## PROBLEM TO SOLVE:
Find each line in the following listing that has the string "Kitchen", then state the count and nothing else.

::: EXTRACTED INFORMATION :::

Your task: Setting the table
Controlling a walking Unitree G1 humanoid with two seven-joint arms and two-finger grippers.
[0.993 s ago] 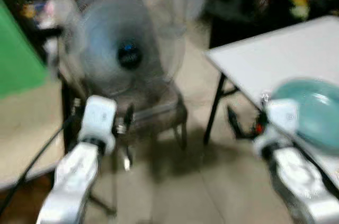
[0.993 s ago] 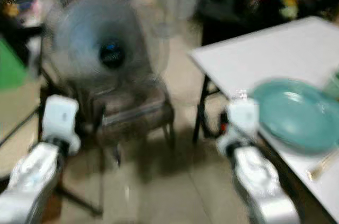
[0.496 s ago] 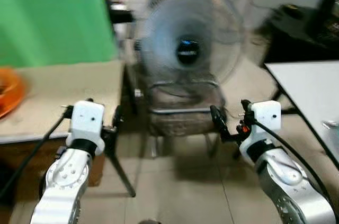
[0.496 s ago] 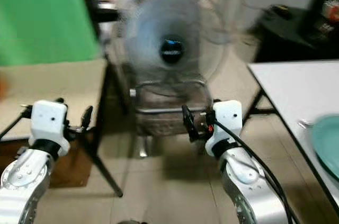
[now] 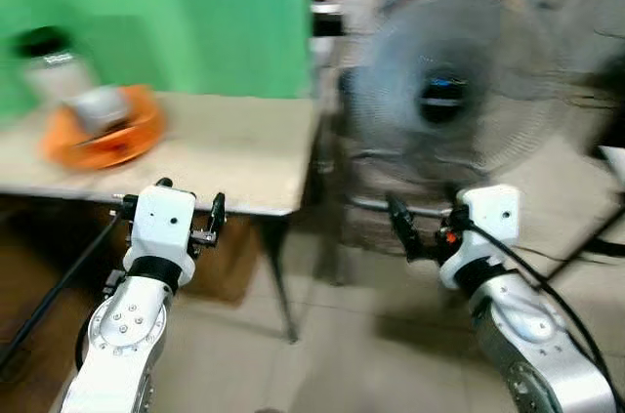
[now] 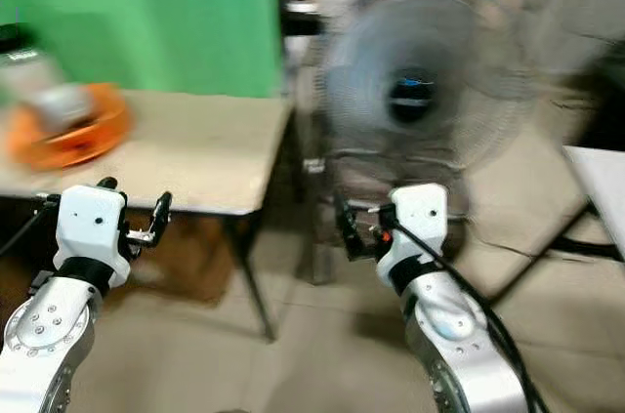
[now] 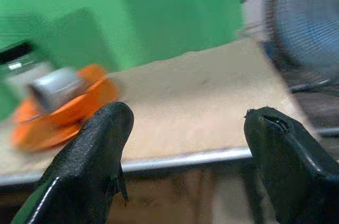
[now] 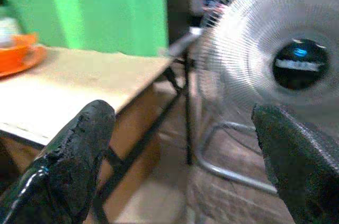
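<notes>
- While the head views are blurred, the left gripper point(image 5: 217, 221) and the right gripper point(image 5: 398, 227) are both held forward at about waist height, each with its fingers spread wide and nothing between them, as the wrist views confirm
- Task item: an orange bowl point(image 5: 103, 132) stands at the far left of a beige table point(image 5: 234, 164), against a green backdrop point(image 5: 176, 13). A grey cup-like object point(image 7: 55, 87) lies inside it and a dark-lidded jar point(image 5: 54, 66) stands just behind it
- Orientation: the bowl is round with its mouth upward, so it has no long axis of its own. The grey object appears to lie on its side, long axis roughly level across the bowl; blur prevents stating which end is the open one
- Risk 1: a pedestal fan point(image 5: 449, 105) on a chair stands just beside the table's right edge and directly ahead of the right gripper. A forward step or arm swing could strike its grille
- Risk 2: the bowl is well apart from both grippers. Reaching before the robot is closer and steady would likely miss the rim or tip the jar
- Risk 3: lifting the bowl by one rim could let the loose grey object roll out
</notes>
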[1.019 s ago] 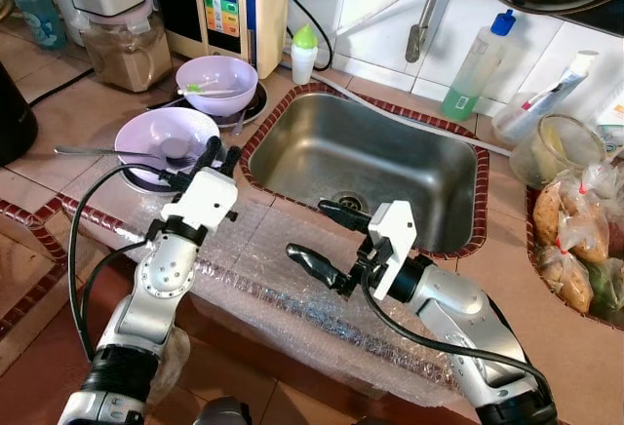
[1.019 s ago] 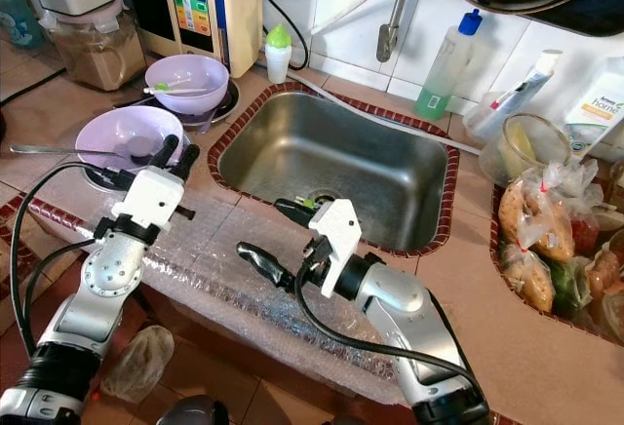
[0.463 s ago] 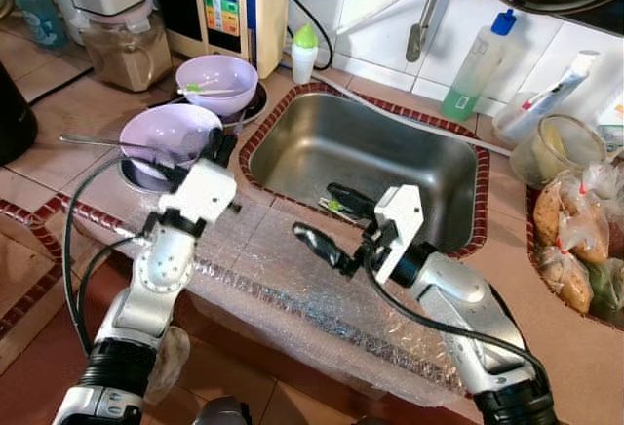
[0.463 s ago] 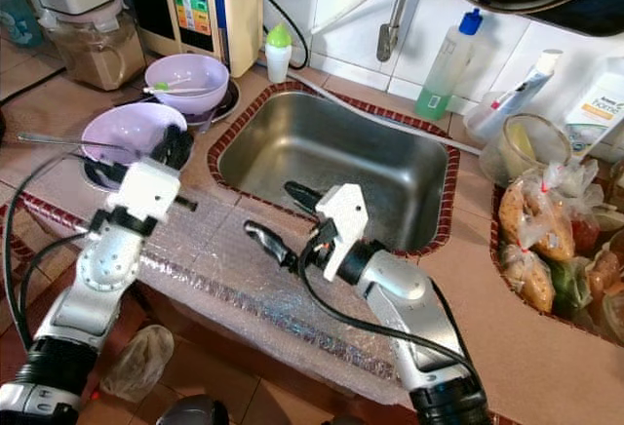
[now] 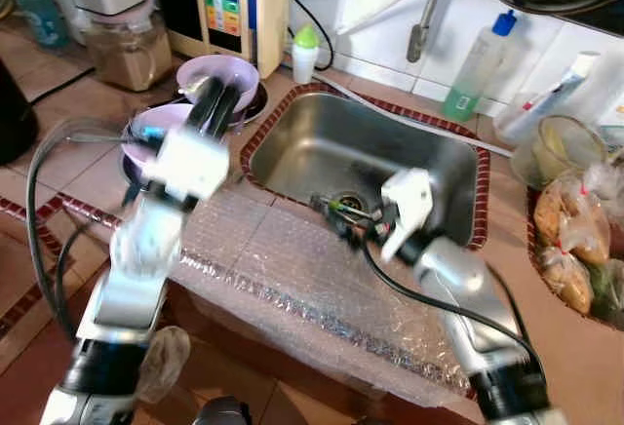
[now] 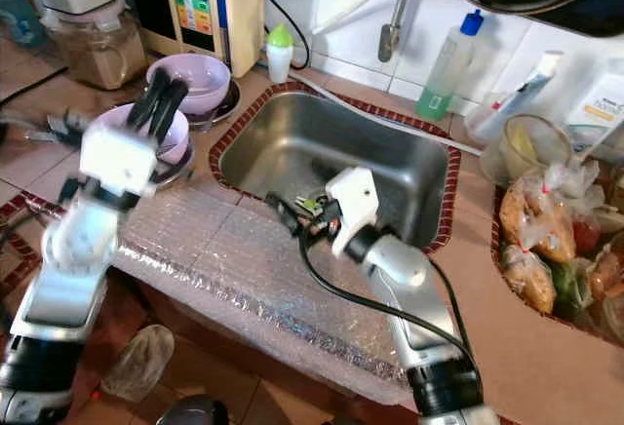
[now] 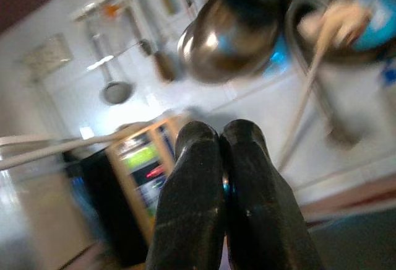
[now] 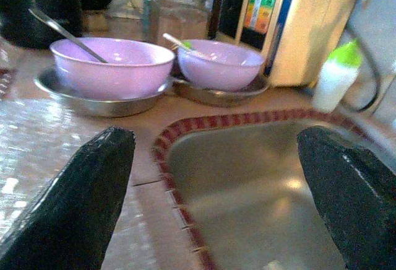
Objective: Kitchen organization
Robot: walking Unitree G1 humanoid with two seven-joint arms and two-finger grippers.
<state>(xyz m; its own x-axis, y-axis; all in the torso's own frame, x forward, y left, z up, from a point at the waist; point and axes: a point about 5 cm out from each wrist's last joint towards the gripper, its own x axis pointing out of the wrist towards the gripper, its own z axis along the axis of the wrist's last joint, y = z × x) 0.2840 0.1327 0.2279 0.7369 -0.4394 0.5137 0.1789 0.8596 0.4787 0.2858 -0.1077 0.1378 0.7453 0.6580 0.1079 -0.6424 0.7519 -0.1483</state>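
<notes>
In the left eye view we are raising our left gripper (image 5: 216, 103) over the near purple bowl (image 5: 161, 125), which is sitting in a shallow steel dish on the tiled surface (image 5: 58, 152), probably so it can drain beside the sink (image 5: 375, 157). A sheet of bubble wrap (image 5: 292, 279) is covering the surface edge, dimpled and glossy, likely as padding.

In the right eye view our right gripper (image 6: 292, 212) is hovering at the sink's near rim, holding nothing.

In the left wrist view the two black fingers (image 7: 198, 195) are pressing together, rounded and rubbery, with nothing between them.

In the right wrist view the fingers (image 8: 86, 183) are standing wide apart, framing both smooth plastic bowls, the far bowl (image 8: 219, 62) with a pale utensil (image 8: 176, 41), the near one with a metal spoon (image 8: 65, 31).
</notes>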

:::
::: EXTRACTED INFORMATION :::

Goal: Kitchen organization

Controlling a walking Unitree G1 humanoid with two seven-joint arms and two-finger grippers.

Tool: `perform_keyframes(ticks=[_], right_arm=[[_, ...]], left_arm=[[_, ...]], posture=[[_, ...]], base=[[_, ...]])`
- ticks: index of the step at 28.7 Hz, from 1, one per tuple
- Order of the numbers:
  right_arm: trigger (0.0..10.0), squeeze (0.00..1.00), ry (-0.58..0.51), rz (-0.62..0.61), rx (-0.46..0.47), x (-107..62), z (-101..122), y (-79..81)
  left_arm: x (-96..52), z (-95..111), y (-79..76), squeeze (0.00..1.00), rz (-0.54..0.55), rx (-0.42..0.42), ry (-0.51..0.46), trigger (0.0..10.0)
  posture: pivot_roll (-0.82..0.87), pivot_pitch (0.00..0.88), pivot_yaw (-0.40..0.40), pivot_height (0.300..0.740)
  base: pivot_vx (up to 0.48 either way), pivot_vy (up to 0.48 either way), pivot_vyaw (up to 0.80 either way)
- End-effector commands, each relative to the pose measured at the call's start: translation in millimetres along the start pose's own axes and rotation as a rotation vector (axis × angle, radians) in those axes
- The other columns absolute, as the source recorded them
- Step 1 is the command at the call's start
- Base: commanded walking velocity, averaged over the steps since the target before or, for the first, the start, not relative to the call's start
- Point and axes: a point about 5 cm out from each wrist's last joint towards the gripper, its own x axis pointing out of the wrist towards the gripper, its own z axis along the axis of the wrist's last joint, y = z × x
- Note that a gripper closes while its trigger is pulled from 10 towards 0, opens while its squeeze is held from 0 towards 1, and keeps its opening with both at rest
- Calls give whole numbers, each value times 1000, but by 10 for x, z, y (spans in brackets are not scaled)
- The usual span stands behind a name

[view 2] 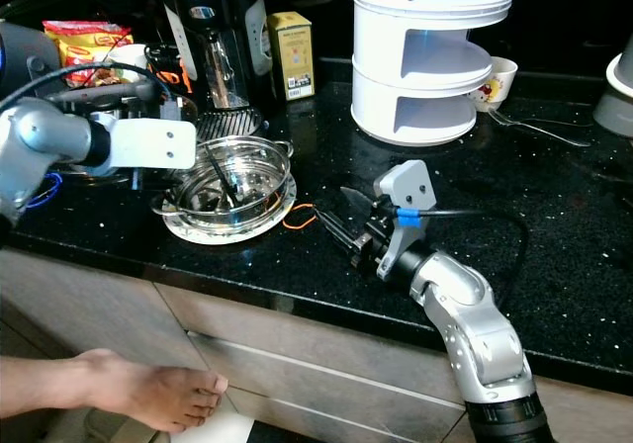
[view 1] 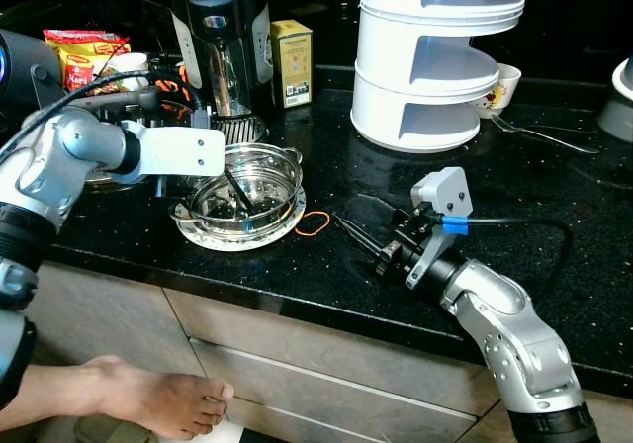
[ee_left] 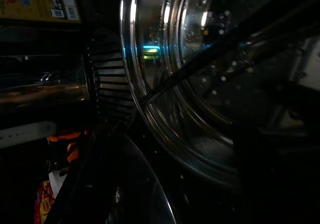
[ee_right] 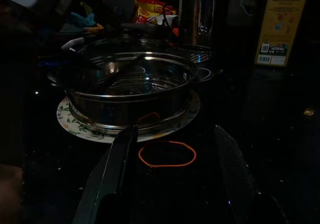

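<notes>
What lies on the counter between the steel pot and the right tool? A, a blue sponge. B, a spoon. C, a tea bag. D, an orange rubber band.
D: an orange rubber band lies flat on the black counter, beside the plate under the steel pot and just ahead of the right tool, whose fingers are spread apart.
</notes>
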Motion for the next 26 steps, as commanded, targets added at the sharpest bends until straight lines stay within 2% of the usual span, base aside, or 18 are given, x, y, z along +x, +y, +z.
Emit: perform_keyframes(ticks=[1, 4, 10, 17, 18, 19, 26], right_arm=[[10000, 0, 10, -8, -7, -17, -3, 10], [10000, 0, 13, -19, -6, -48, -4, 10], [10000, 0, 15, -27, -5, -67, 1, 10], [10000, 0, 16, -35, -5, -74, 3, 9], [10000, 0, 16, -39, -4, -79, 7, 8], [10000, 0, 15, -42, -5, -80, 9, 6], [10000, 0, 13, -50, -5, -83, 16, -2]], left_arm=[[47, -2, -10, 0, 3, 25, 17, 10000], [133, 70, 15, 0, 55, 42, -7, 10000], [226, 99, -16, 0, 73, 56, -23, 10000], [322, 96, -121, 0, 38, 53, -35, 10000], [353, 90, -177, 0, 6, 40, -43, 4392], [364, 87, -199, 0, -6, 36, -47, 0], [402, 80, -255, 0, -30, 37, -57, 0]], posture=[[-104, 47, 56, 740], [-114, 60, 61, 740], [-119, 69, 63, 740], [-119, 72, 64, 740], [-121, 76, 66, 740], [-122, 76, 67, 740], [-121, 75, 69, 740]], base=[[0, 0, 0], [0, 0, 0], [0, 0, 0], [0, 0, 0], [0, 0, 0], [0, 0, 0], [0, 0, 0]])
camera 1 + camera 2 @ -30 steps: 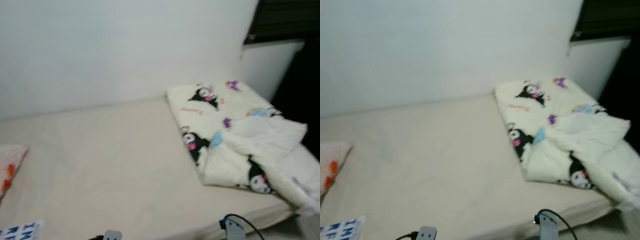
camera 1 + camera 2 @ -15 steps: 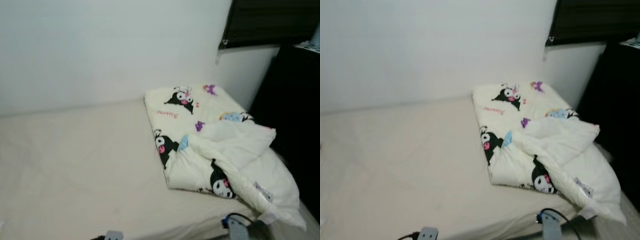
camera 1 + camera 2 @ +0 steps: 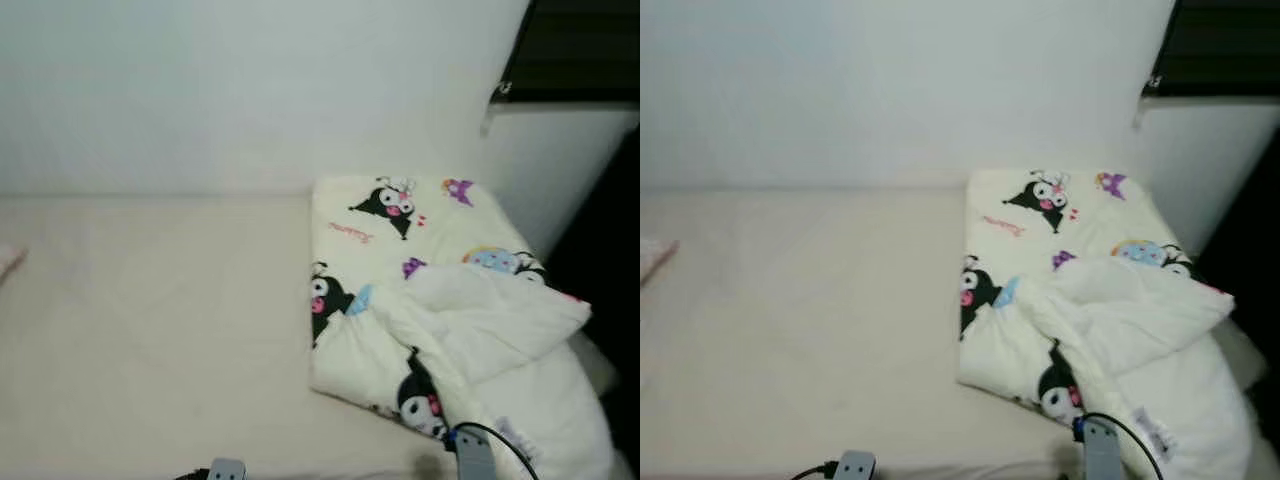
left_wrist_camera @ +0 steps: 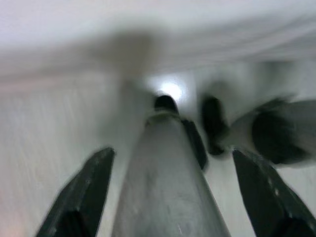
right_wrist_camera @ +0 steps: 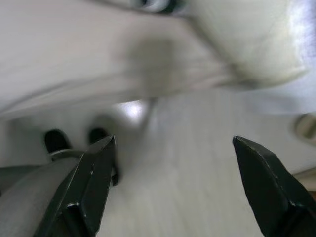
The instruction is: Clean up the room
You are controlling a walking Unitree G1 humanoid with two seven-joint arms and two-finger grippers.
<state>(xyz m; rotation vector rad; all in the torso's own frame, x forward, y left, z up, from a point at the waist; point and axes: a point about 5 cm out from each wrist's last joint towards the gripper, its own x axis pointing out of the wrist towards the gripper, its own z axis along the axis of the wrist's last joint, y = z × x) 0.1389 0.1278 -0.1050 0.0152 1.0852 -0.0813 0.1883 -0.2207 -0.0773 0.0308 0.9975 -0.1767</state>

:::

## PROBLEM SOLUTION:
2